> **DATA FOR THE TASK**:
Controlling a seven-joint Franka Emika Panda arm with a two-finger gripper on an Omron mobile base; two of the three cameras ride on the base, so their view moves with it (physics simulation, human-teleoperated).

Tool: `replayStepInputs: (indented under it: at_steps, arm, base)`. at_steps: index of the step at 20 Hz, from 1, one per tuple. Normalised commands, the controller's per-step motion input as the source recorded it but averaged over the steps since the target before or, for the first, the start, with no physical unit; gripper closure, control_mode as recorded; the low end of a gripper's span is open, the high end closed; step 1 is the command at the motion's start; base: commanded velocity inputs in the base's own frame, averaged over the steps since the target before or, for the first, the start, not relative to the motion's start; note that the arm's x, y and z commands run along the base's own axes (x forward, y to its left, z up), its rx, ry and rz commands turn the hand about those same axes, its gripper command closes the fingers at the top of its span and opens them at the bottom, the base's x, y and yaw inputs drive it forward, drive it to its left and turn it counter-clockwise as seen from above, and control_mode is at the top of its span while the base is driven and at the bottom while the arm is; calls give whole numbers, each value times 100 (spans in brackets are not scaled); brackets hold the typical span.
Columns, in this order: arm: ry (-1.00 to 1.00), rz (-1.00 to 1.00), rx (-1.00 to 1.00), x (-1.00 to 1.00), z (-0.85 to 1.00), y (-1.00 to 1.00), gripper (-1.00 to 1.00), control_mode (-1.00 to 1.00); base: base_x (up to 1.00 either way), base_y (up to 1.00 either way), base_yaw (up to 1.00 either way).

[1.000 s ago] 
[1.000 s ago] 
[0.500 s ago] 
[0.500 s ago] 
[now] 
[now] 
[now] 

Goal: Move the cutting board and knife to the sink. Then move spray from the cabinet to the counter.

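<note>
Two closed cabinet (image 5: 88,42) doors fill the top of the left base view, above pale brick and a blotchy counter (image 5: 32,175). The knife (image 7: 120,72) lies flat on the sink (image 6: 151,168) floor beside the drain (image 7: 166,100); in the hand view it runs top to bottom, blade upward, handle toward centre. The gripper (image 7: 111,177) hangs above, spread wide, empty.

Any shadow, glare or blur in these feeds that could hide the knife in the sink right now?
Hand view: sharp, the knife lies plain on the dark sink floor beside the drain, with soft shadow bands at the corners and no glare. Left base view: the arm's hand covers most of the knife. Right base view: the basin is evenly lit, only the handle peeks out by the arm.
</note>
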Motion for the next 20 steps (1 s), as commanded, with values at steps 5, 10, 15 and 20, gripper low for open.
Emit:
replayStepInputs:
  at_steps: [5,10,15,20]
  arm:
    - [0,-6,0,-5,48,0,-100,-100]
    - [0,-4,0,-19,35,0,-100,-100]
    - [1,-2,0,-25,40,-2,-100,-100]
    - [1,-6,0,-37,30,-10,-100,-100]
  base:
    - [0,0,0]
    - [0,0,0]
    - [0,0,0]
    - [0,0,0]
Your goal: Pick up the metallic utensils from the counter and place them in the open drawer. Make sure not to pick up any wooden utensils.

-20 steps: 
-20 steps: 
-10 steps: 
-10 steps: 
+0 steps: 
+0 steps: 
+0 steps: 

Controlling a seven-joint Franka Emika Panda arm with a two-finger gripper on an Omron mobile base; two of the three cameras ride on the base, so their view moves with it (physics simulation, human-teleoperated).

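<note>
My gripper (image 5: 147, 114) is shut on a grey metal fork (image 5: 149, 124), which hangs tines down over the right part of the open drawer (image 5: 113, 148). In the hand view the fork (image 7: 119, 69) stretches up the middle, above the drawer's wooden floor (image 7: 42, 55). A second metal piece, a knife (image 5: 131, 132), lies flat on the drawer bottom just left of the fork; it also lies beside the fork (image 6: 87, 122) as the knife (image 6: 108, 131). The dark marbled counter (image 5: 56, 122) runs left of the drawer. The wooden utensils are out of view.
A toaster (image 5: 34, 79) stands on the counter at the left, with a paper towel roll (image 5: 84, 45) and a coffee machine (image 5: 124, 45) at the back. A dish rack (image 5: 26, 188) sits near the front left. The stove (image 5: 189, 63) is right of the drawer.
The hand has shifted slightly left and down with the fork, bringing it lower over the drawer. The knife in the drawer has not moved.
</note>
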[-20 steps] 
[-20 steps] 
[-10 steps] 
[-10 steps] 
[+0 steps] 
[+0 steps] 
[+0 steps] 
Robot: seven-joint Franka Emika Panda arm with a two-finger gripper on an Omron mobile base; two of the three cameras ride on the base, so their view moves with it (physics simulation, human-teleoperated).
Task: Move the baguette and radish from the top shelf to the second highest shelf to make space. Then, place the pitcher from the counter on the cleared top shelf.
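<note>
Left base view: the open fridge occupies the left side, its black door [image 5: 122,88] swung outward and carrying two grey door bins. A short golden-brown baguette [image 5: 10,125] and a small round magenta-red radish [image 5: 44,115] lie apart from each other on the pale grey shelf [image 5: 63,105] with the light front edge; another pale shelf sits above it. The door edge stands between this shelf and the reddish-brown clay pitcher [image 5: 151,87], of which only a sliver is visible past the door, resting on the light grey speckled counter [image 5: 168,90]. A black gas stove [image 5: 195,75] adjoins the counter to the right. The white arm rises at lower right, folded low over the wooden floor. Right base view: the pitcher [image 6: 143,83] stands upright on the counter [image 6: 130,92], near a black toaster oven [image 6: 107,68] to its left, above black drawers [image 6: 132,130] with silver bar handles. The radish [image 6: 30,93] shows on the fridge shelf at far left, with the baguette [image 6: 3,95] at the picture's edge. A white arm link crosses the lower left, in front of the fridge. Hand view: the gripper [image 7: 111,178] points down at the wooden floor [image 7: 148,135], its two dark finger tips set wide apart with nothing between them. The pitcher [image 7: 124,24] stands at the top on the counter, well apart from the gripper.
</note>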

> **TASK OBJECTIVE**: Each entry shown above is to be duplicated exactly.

> **REPLY TO THE TASK**:
Controlling a seven-joint Franka Emika Panda arm with a two-finger gripper on an Omron mobile base; two of the three cameras ride on the base, so their view moves with it (physics simulation, human-teleoperated).

Tool: `replayStepInputs: (indented under it: at_steps, arm, base)`. at_steps: index of the step at 20 Hz, from 1, one per tuple. Normalised commands, the controller's per-step motion input as the source recorded it but averaged over the steps since the target before or, for the first, the start, with no physical unit; gripper closure, control_mode as recorded; the low end of a gripper's span is open, the high end closed; step 1 is the command at the motion's start; base: commanded velocity inputs in the base's own frame, averaged over the steps since the target before or, for the first, the start, not relative to the motion's start; note that the arm's x, y and z commands run along the base's own axes (x forward, y to its left, z up), its rx, ry and rz commands turn the hand about those same axes, its gripper command closes the fingers at the top of its span and opens them at the bottom, the base's x, y and yaw inputs drive it forward, drive it to its left and turn it counter-clockwise as seen from above, and control_mode is at the top of its span while the base is driven and at the bottom while the arm is; calls give whole numbers, each value times 100 (spans in brackets are not scaled); brackets hold the typical span.
Columns, in this order: arm: ry (-1.00 to 1.00), rz (-1.00 to 1.00), rx (-1.00 to 1.00), x (-1.00 to 1.00), z (-0.85 to 1.00), y (-1.00 to 1.00), gripper (-1.00 to 1.00), control_mode (-1.00 to 1.00); base: base_x (up to 1.00 either way), base_y (up to 1.00 either way), base_yaw (up to 1.00 either way).

[1.000 s ago] 
[1.000 s ago] 
[0.500 s ago] 
[0.500 s ago] 
[now] 
[now] 
[now] 

Goal: Move the cutting board and knife to the sink. Then move spray from the cabinet to the counter.

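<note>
Two closed cabinet (image 5: 88,42) doors fill the top of the left base view, above pale brick and a blotchy counter (image 5: 32,175). The knife (image 7: 120,72) lies flat on the sink (image 6: 151,168) floor beside the drain (image 7: 166,100); in the hand view it runs top to bottom, blade upward, handle toward centre. The gripper (image 7: 111,177) hangs above, spread wide, empty.

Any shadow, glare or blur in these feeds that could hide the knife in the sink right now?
Hand view: sharp, the knife lies plain on the dark sink floor beside the drain, with soft shadow bands at the corners and no glare. Left base view: the arm's hand covers most of the knife. Right base view: the basin is evenly lit, only the handle peeks out by the arm.
</note>
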Motion for the next 20 steps (1 s), as commanded, with values at steps 5, 10, 15 and 20, gripper low for open.
Emit:
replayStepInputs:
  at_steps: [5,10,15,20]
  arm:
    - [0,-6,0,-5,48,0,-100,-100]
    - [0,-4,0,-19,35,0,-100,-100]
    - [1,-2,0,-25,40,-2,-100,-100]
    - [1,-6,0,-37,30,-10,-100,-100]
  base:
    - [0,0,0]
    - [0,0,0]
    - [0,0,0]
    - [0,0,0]
Your goal: Pick up the metallic utensils from the counter and place them in the open drawer. Make sure not to pick up any wooden utensils.

-20 steps: 
-20 steps: 
-10 steps: 
-10 steps: 
+0 steps: 
+0 steps: 
+0 steps: 

Controlling a seven-joint Franka Emika Panda arm with a two-finger gripper on an Omron mobile base; two of the three cameras ride on the base, so their view moves with it (physics simulation, human-teleoperated).

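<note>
My gripper (image 5: 147, 114) is shut on a grey metal fork (image 5: 149, 124), which hangs tines down over the right part of the open drawer (image 5: 113, 148). In the hand view the fork (image 7: 119, 69) stretches up the middle, above the drawer's wooden floor (image 7: 42, 55). A second metal piece, a knife (image 5: 131, 132), lies flat on the drawer bottom just left of the fork; it also lies beside the fork (image 6: 87, 122) as the knife (image 6: 108, 131). The dark marbled counter (image 5: 56, 122) runs left of the drawer. The wooden utensils are out of view.
A toaster (image 5: 34, 79) stands on the counter at the left, with a paper towel roll (image 5: 84, 45) and a coffee machine (image 5: 124, 45) at the back. A dish rack (image 5: 26, 188) sits near the front left. The stove (image 5: 189, 63) is right of the drawer.
The hand has shifted slightly left and down with the fork, bringing it lower over the drawer. The knife in the drawer has not moved.
</note>
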[-20 steps] 
[-20 steps] 
[-10 steps] 
[-10 steps] 
[+0 steps] 
[+0 steps] 
[+0 steps] 
Robot: seven-joint Franka Emika Panda arm with a two-finger gripper on an Omron mobile base; two of the three cameras ride on the base, so their view moves with it (physics simulation, human-teleoperated).
Task: Move the baguette and radish from the top shelf to the second highest shelf to make space. Then, place the pitcher from the counter on the cleared top shelf.
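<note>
Left base view: the open fridge occupies the left side, its black door [image 5: 122,88] swung outward and carrying two grey door bins. A short golden-brown baguette [image 5: 10,125] and a small round magenta-red radish [image 5: 44,115] lie apart from each other on the pale grey shelf [image 5: 63,105] with the light front edge; another pale shelf sits above it. The door edge stands between this shelf and the reddish-brown clay pitcher [image 5: 151,87], of which only a sliver is visible past the door, resting on the light grey speckled counter [image 5: 168,90]. A black gas stove [image 5: 195,75] adjoins the counter to the right. The white arm rises at lower right, folded low over the wooden floor. Right base view: the pitcher [image 6: 143,83] stands upright on the counter [image 6: 130,92], near a black toaster oven [image 6: 107,68] to its left, above black drawers [image 6: 132,130] with silver bar handles. The radish [image 6: 30,93] shows on the fridge shelf at far left, with the baguette [image 6: 3,95] at the picture's edge. A white arm link crosses the lower left, in front of the fridge. Hand view: the gripper [image 7: 111,178] points down at the wooden floor [image 7: 148,135], its two dark finger tips set wide apart with nothing between them. The pitcher [image 7: 124,24] stands at the top on the counter, well apart from the gripper.
</note>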

The work for this exercise is now done.